The Spanish prime minister, Pedro Sánchez, affirmed this Tuesday that he will stand up to the Constitutional Court by "adopting the precise measures" to reform the judiciary and, in this way, will renew the judicial governing body, the General Council of the Judiciary (CGPJ), as well as the Constitutional Court itself. At the same time, the Socialist (PSOE) leader reiterated in an institutional statement from the Moncloa government palace that his executive will abide by the decision of the conservative majority of the guarantee court, which provoked a grave institutional crisis in Spain on Monday when it voted to paralyze the judicial reform which the coalition government was pushing through.

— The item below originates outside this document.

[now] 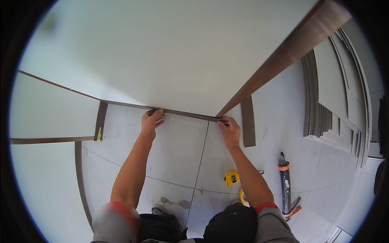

Sánchez used his short speech on Tuesday morning to put into context the decision taken by his executive to reform the Spanish judiciary. He recalled that the People's Party (PP) is still maintaining its blockade on the renewal of the General Council of the Judiciary, and that this body is also unable to nominate its candidates for the Constitutional Court. "It is an unprecedented situation in our democracy", said Sánchez, referring to the deadlock within the Spanish justice system. Likewise, he was highly critical of the PP for seeking to keep some judges in power without respecting the mandate of the polls, which in 2019 gave victory to the PSOE and Unidas Podemos, and thus should have allowed progressive majorities in the judicial leadership.
Having said that, Sánchez also sent a message of "serenity" to all those Spanish citizens who, in his opinion, feel "indignant" and "concerned". In the same vein, he stated that the Spanish state "is one of the great European democracies" and that is why it has "mechanisms" to overcome situations of this type. It was then that he assured that, although his government's intention is to comply with the Constitutional Court's pronouncement, it will take the necessary measures to renew the membership of this court. "The Spanish government will guarantee respect for the law and the constitutional mandate," said Sánchez.
The appearance of Pedro Sánchez on Tuesday morning followed a more immediate government response on Monday night, when the minister for the prime minister's department, Félix Bolaños, had reacted to the Constitutional Court decision to intervene in the Congress of Deputies and the Senate. In an institutional statement, the minister - also minister with responsibility for relations with the Spanish parliamentary chambers, affirmed that the PSOE-Unidas Podemos executive would maintain its "institutional loyalty", assuring that the decision of the Constitutional Court "must be obeyed".
Bolaños also issued strong criticism of the Constitutional Court in his statement, reiterating that the facts were of "maximum gravity" and that the decision had been taken using an "unusual procedure". "It is not a conflict between parties or between institutions, but between those who want to comply with the Constitution and those who have systematically violated it for four years; many of us have asked ourselves the reasons why the PP wants to paralyze this renewal, we can all imagine those reasons, but what happened today gives a clear new answer to the question."